FairPlane UK directors to cough up after breaching Solicitors Regulation Authority principles

Two directors at flight delay compensation law firm FairPlane UK have been fined a total of £80,000 by the Solicitors Disciplinary Tribunal for selling after-the-event (ATE) insurance through a broker they had a financial interest in.

Simon Solomon Pinner and Daniel Edward Morris, FairPlane UK’s two directors, were held to task by the Solicitors Regulation Authority (SRA) for arranging ATE insurance for thousands of clients through broker Box Legal, without disclosing to customers that the pair jointly owned this second business.

Furthermore, Pinner and Morris, as well as their wives, have an additional financial interest in the insurance firm Leeward, which receives the profits derived from ATE policies arranged through Box Legal.

By not adequately disclosing to customers the financial interest that FairPlane UK has in Box Legal and Leeward, the SRA argued that this breached its 2011 principles and code – this states that firms must not allow their independence to be compromised and that clients should be fully informed of any interests that the firm has in other recommended businesses, so that customers are able to make an informed choice about their policy purchase based on their needs and preferences.

Presenting the case

During the hearing in September 2019, the Solicitors Disciplinary Tribunal heard how FairPlane UK’s clients were recommended to obtain ATE insurance via Box Legal with Leeward; unless they actively opted out, clients would be committed to purchasing this policy.

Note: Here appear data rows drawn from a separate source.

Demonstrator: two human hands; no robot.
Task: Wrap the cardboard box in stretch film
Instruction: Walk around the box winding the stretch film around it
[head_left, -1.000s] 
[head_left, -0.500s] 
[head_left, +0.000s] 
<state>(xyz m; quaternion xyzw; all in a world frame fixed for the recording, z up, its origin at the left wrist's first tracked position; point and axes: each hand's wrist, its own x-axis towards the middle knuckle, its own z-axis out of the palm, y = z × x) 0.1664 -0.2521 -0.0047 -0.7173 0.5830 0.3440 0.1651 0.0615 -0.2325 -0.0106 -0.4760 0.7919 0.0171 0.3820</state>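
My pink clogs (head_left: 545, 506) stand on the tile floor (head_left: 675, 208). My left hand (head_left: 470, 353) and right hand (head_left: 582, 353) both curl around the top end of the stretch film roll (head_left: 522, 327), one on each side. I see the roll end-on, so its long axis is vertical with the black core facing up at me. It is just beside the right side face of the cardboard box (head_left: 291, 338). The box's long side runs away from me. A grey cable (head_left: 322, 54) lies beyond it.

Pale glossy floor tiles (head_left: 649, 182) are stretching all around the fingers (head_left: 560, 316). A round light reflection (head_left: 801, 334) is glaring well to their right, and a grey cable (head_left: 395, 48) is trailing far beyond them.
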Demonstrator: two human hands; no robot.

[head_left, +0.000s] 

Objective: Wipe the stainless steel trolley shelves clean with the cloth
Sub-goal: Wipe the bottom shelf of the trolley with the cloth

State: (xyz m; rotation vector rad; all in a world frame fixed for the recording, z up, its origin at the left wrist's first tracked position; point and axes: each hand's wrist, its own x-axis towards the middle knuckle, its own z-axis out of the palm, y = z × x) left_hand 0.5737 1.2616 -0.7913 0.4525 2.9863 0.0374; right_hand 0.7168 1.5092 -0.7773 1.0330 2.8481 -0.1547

In addition, the tribunal found that documentation from FairPlane UK did not disclose the pair’s ownership of Box Legal, while financial interest in Leeward was indirectly disclosed.

In the court documents, published on 25 October, the presiding official A Horne said: “The Tribunal considered that the first and second respondents had placed themselves in a situation which gave them a real conflict of interest; an entity, Box Legal, which they wholly owned, made a referral which led to them deriving a financial benefit from their clients taking out an insurance policy that they recommended, and which the client automatically purchased unless they ‘opted out’.

“This obscured or hid the fact that the respondents were using a broker which they wholly owned, and of which they were the sole directors. The fact that the respondents considered that the policy was of benefit to the clients, and they believed it to be the only one of its kind, did not relieve them of their obligations as solicitors.”

Facing fines

The tribunal fined Pinner £30,000 and Morris was ordered to pay £25,000 as a result of their actions. Furthermore, the duo were charged an extra £25,000 to be jointly paid in order to cover the hearing costs.

Horne added: “In not asking clients about any other insurance cover they might have, before referring them to Box Legal, the respondents failed to act in the best interests of each client; given the opportunity, clients might wish to make that check before deciding to allow the purchase of the Leeward policy to proceed.

“The fact that clients might well not have to pay the premium was irrelevant to the issue of whether they should have been asked the question. The Tribunal found that the respondents breached principle four by their failure to ask. The clients looked to the respondents for advice, and the Tribunal determined that delivering a proper standard of service included asking the question, and the respondents breached principle five by not doing so.

“The tribunal considered that failing to ask the question was compounded by the fact that a policy was automatically purchased for each client unless they opted out. The tribunal considered that in these circumstances, there was a failure to maintain public confidence, and so principle six was breached.”